• [Task to carry out]: Could you copy, exactly as written, every line from the first line of the records through the one containing "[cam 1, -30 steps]"?

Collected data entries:
=====
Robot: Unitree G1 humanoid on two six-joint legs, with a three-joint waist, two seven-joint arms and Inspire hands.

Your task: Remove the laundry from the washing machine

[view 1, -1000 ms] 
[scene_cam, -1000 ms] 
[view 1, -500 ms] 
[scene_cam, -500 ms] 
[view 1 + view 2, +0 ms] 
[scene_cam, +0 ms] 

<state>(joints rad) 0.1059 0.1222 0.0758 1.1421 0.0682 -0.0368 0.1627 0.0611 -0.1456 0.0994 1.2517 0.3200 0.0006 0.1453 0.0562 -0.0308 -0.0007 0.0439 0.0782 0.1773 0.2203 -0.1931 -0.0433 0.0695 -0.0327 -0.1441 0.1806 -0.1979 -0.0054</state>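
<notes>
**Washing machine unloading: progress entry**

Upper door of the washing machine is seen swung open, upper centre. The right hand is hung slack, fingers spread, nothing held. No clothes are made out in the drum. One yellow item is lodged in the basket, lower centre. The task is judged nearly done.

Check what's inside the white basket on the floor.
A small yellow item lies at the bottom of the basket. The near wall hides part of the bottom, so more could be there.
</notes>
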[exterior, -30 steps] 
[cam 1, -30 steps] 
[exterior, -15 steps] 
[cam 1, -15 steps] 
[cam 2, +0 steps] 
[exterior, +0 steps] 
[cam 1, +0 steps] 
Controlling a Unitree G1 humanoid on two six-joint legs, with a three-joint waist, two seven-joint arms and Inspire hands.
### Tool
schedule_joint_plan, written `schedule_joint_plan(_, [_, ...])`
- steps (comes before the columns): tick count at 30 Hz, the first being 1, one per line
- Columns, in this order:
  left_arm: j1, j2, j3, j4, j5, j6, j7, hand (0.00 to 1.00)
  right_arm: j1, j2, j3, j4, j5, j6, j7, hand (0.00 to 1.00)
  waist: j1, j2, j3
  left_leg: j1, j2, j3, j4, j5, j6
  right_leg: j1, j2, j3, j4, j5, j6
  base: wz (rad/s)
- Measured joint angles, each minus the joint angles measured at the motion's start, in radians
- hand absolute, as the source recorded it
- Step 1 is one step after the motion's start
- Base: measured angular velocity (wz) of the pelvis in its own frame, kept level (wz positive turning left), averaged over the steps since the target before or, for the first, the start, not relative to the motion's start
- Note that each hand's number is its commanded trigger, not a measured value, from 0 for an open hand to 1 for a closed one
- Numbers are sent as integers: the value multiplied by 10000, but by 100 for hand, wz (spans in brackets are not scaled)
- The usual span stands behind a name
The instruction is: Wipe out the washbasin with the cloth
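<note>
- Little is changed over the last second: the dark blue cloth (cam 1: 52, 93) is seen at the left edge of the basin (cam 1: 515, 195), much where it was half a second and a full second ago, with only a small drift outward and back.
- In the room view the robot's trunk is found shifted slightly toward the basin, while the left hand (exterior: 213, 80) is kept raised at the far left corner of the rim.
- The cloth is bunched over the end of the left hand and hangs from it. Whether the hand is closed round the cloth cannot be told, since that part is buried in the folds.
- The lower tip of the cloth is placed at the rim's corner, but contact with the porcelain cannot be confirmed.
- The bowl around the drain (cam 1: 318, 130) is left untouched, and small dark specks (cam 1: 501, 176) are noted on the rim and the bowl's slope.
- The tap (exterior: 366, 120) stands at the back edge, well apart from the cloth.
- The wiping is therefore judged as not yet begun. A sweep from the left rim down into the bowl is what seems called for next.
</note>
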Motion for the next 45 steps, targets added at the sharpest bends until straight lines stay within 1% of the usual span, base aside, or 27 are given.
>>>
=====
• [Completed task]:
Robot: Unitree G1 humanoid on two six-joint legs, with a three-joint waist, two seven-joint arms and Inspire hands.

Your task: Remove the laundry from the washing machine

[view 1, -1000 ms] 
[scene_cam, -1000 ms] 
[view 1, -500 ms] 
[scene_cam, -500 ms] 
[view 1 + view 2, +0 ms] 
[scene_cam, +0 ms] 

<state>(joints rad) 0.1059 0.1222 0.0758 1.1421 0.0682 -0.0368 0.1627 0.0611 -0.1456 0.0994 1.2517 0.3200 0.0006 0.1453 0.0562 -0.0308 -0.0007 0.0439 0.0782 0.1773 0.2203 -0.1931 -0.0433 0.0695 -0.0327 -0.1441 0.1806 -0.1979 -0.0054</state>
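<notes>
**Washing machine unloading: progress entry**

Upper door of the washing machine is seen swung open, upper centre. The right hand is hung slack, fingers spread, nothing held. No clothes are made out in the drum. One yellow item is lodged in the basket, lower centre. The task is judged nearly done.

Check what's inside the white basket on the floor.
A small yellow item lies at the bottom of the basket. The near wall hides part of the bottom, so more could be there.
</notes>
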[exterior, -30 steps] 
[cam 1, -30 steps] 

With this, the output is complete.